As you can see on your own question, this does not apply to your request. It uses a raster image scan, followed by a raster map scan. Although I would expect a simple index scan. (?)
I noticed two more things in your explanation:
The first scan gets 832 lines, and the second reduces the score to 739. This will indicate that you have a lot of dead tuples in your index.
Check the runtime after each step with EXPLAIN ANALYZE and maybe add the results to your question:
First restart the query with EXPLAIN ANALYZE two or three times to fill the cache. What is the result of the last run compared to the first?
Further:
VACUUM ANALYZE cars;
Restart
If you have many write operations in the table, I would set the fill factor below 100. For example:
ALTER TABLE cars SET (fillfactor=90);
If the line size is large or you have many write operations. Then:
VACUUM FULL ANALYZE cars;
It will take some time. Relocation.
Or, if you can afford it (and other important requests do not contradict the requirements):
CLUSTER cars USING index_cars_on_reference_id;
This overwrites the table in the physical order of the index, which should make this kind of query much faster.
Normalize the circuit
If you want this to be very fast, create the car_type table using the serial primary key and access it from the cars table. This will reduce the required index to the part that is now.

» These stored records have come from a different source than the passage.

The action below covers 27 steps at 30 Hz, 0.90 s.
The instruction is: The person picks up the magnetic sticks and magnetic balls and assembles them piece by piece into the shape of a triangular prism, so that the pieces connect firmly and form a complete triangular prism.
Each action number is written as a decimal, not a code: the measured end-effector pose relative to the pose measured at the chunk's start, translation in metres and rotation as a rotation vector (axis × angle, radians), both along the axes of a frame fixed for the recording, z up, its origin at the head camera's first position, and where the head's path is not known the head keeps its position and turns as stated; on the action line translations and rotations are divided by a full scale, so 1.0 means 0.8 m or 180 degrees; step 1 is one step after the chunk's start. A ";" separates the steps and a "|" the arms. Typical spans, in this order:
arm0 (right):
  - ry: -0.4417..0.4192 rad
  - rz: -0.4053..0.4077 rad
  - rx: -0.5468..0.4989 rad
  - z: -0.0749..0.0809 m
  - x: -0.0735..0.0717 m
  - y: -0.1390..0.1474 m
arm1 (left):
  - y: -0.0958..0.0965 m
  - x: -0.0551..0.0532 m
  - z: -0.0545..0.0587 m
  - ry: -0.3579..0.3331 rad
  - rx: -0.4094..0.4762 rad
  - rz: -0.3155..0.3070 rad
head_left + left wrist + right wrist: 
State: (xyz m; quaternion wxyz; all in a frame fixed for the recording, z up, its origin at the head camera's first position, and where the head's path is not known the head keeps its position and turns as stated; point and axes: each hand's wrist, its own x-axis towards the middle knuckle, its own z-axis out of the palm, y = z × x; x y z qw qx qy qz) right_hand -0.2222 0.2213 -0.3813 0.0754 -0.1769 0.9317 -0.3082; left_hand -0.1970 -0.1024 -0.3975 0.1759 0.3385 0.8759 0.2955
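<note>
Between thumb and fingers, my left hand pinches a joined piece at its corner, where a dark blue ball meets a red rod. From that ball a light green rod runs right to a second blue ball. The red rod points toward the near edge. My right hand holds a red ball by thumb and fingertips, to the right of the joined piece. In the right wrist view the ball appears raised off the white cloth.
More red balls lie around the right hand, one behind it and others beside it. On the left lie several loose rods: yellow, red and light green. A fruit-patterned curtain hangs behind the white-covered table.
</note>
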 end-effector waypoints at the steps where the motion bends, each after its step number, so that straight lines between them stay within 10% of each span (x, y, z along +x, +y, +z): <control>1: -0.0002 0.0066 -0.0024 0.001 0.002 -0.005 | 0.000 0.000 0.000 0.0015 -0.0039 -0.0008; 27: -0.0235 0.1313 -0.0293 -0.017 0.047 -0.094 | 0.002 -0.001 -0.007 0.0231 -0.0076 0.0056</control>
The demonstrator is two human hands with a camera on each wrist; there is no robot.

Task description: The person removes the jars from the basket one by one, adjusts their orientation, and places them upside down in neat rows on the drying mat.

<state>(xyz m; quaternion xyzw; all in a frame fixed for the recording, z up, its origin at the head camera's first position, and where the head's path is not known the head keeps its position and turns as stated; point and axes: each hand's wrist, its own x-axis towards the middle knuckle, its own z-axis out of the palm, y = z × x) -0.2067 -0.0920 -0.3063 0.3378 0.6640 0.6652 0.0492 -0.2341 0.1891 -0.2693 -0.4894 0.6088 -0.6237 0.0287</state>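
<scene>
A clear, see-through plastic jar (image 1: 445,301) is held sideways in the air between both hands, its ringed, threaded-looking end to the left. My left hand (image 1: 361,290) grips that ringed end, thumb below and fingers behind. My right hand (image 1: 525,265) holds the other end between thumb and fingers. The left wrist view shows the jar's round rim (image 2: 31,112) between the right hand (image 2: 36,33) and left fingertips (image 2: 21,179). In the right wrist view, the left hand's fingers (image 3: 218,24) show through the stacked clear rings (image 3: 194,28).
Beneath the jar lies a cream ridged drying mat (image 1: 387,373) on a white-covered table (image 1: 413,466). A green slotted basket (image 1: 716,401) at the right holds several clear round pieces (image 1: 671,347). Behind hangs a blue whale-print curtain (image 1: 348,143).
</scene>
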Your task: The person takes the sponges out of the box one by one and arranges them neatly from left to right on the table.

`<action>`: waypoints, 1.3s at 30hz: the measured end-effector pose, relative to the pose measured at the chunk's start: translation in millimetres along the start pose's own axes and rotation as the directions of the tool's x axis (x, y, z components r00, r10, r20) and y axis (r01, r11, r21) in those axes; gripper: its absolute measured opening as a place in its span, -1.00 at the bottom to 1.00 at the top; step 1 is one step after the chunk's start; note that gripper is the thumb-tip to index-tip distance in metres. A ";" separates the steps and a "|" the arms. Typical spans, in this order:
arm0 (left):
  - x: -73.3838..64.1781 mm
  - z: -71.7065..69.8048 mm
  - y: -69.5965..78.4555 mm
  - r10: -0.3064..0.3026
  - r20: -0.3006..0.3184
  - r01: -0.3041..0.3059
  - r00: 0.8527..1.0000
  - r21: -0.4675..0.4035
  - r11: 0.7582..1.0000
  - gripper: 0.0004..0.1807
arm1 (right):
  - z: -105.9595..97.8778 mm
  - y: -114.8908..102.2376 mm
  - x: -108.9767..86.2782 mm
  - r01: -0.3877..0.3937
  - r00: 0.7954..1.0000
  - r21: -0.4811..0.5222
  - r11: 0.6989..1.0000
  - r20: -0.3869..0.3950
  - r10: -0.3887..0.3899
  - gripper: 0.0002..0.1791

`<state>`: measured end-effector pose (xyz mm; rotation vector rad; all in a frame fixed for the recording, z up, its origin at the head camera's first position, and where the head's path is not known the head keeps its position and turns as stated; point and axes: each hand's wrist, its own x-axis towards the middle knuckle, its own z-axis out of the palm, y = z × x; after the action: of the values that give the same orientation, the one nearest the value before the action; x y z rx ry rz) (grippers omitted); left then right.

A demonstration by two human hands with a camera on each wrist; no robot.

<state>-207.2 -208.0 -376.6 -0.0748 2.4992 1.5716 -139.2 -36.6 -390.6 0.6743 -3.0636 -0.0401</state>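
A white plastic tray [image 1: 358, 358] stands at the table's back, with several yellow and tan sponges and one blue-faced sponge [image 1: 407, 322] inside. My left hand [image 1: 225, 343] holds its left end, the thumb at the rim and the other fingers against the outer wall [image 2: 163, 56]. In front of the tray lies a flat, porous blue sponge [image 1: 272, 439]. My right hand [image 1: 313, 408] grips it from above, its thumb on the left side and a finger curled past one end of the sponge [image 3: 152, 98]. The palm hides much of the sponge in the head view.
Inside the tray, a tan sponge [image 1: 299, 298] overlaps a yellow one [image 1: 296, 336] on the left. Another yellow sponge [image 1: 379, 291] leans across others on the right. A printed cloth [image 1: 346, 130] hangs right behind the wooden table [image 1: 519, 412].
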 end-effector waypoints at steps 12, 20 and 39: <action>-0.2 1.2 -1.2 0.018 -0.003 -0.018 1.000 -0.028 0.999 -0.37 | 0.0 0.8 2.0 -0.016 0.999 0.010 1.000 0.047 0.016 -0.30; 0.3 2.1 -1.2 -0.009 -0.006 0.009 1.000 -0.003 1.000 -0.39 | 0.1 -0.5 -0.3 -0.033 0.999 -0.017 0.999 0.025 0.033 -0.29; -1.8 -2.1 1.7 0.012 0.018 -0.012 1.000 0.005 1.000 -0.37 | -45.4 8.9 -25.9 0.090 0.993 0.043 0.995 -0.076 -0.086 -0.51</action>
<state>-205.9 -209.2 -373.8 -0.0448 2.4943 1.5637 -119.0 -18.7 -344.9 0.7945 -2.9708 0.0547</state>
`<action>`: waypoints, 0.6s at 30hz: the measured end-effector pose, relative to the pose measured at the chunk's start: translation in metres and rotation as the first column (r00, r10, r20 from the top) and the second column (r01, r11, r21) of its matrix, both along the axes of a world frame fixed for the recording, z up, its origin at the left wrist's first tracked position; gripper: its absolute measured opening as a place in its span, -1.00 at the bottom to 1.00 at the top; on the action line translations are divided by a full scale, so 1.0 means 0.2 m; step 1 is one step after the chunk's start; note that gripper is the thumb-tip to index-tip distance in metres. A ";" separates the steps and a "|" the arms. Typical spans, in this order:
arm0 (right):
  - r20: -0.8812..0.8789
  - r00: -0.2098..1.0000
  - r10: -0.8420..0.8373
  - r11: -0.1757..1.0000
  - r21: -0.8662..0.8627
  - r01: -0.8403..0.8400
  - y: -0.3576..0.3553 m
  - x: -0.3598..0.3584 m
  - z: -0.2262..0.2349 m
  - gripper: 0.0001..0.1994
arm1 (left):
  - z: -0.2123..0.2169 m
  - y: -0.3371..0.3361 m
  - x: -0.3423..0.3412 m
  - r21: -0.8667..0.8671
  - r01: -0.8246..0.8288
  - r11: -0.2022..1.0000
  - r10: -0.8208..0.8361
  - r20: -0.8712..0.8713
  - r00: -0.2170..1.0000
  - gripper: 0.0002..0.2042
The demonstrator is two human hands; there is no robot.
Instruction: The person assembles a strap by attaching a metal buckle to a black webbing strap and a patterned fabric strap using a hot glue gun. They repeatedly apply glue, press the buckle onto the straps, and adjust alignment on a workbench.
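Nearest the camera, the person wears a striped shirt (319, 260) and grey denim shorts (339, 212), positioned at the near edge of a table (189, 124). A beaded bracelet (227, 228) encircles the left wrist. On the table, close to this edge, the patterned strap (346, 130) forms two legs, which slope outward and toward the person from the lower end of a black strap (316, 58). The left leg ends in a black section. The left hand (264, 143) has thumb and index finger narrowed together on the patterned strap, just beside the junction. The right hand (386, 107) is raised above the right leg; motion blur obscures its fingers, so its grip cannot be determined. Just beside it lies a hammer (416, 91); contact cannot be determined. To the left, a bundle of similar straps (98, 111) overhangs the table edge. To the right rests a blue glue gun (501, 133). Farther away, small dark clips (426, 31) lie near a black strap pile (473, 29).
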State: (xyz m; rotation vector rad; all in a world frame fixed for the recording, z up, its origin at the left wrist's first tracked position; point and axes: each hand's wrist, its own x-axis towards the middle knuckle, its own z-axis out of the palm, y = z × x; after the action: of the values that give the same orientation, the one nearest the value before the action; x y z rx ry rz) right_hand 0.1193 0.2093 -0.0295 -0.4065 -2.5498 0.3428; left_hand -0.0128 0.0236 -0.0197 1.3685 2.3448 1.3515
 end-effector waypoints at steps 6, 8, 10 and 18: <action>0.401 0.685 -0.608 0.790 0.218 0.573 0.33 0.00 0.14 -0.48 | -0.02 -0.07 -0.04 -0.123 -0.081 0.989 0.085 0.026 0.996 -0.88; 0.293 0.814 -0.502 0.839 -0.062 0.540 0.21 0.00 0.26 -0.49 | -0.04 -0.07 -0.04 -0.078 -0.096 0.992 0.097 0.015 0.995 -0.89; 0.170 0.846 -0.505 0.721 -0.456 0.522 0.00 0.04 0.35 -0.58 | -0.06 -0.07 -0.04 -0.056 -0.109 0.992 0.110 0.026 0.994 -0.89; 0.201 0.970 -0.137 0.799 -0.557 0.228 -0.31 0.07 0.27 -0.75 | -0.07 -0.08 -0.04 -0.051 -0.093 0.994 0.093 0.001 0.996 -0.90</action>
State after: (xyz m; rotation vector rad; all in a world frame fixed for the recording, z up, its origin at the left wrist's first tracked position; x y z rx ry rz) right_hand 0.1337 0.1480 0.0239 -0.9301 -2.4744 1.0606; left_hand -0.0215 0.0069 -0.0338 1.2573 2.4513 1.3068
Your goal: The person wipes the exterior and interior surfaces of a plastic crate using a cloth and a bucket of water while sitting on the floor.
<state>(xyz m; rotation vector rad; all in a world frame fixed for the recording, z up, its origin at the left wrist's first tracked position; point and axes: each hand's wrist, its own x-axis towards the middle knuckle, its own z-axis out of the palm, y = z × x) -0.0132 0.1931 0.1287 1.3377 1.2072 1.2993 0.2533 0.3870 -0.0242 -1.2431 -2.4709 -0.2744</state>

It goes without saying that you back up before trying any of this.
CREATE temp TABLE car_type ( car_type_id serial PRIMARY KEY , car_type text ); INSERT INTO car_type (car_type) SELECT DISTINCT car_type_id FROM cars ORDER BY car_type_id; ANALYZE car_type; CREATE UNIQUE INDEX car_type_uni_idx ON car_type (car_type);
Or if you want to figure it out:
CLUSTER cars USING cars_car_type_id_idx;
Your request will now look like this:
SELECT count(*) FROM cars WHERE car_type_id = (SELECT car_type_id FROM car_type WHERE car_type = 'toyota_hilux')
And it should be even faster. Mostly because the index and table are now smaller, but also because integer processing is faster than varchar processing. However, the gain will not be dramatic over the cluster table in the varchar column.
A welcome side effect: if you need to rename a type, now it's a tiny UPDATE for a single row, and not for sharing with a large table at all.